Ross Dykes

Personal information
- Full name: Ross Alexander Dykes
- Born: 26 February 1945 Auckland, New Zealand
- Died: 30 November 2020 (aged 75) Auckland, New Zealand
- Batting: Left-handed
- Role: Wicketkeeper-batsman

Domestic team information
- 1967/68–1976/–77: Auckland

Career statistics
| Competition | First-class | List A |
| Matches | 31 | 8 |
| Runs scored | 723 | 74 |
| Batting average | 20.08 | 14.80 |
| 100s/50s | 0/2 | 0/0 |
| Top score | 82 | 38 |
| Catches/stumpings | 57/24 | 8/3 |
- Source: Cricinfo, 14 November 2018

= Ross Dykes =

New Zealand cricketer (1945–2020)

Ross Alexander Dykes (26 February 1945 - 30 November 2020) was a New Zealand cricketer who played 31 first-class matches for Auckland in the Plunket Shield between 1967 and 1977. A wicketkeeper and left-handed batsman, he made 81 dismissals and scored 723 runs.

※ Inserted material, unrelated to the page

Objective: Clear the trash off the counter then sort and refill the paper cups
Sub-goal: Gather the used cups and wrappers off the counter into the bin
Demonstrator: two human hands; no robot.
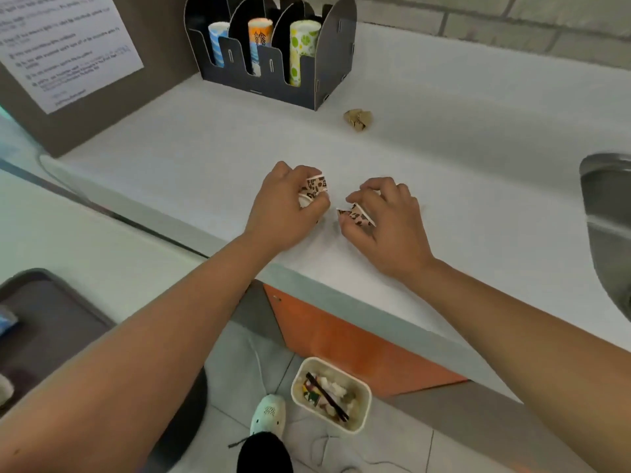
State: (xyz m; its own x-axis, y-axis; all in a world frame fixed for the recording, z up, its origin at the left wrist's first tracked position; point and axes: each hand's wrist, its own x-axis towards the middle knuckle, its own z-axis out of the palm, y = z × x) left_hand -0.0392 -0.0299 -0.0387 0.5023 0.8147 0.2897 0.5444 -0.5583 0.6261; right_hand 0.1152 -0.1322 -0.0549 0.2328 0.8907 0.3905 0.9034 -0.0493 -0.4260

Dykes continued to serve cricket, becoming a New Zealand selector for 13 years, then chief executive of the Otago Cricket Association for 10 years, retiring in 2015. A major achievement of his tenure was the development of University Oval in Dunedin as New Zealand's seventh Test ground.

Dykes died in Auckland on 30 November 2020, aged 75.